-- Work instruction --
Pull every line containing "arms" out of the material below.
....................
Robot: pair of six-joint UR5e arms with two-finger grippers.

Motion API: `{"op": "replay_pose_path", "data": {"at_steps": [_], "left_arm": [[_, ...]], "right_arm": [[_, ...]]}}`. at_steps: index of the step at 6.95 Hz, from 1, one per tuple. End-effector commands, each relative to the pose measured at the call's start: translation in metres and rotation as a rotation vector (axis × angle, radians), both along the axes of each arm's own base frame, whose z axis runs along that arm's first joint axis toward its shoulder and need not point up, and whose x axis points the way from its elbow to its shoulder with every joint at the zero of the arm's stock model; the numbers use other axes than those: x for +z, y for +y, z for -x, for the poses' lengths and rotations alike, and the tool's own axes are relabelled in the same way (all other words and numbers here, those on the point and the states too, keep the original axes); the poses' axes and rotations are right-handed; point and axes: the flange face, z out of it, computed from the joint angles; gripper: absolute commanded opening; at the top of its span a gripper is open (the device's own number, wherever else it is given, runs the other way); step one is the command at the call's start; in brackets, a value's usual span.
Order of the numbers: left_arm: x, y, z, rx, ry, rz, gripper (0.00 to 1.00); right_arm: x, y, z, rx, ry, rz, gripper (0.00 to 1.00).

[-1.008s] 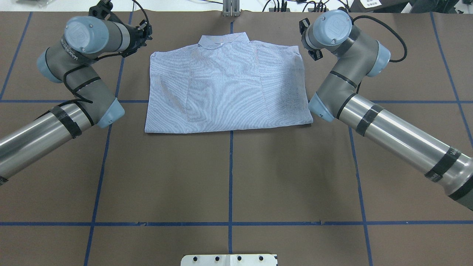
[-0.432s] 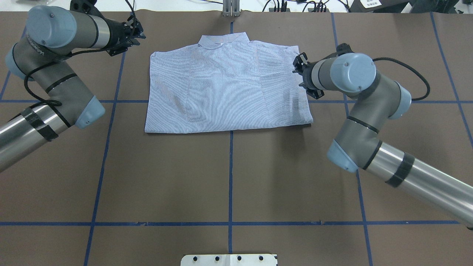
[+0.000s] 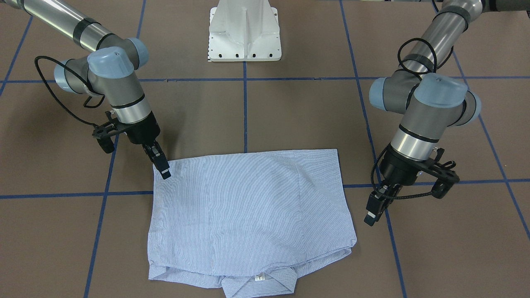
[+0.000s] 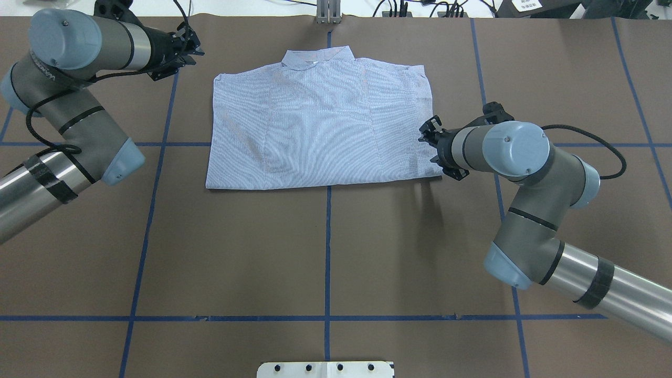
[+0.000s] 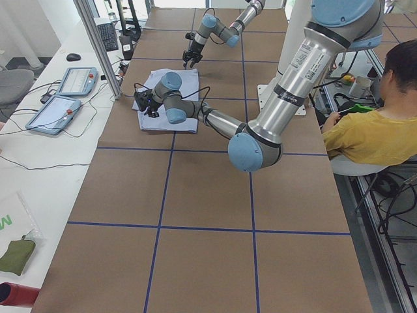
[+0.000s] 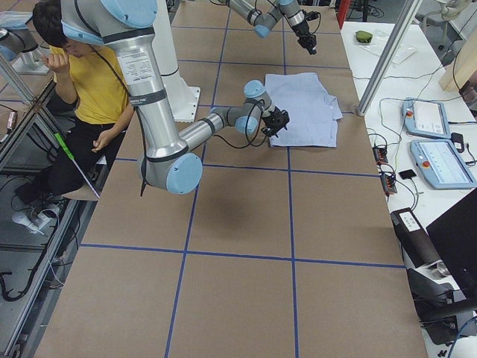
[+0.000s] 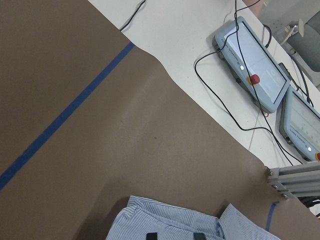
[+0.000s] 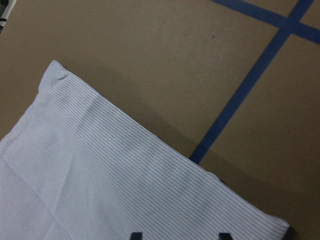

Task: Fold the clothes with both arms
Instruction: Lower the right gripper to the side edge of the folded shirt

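Right arm point(image 4: 525, 157) swung nearer, along the right edge of the shirt point(image 4: 320, 126) to its near corner. Worktop point(image 4: 325, 252) holds the shirt far-centre; left arm point(image 4: 79, 52) waits off its far-left shoulder. Left gripper point(image 3: 370, 217), right gripper point(image 3: 163, 169): fingers released, empty, likely staging corner grabs.

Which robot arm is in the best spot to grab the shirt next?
Probably the right. The right gripper is open, right at the corner of the shirt nearest the robot. The left gripper hangs off to the side, with bare table between it and the shirt.
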Motion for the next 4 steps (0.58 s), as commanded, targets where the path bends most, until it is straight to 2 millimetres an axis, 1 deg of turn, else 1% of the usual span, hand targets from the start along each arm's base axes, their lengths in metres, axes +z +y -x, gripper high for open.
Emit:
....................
-- Answer --
Robot: pair of six-joint UR5e arms with two-finger grippers.
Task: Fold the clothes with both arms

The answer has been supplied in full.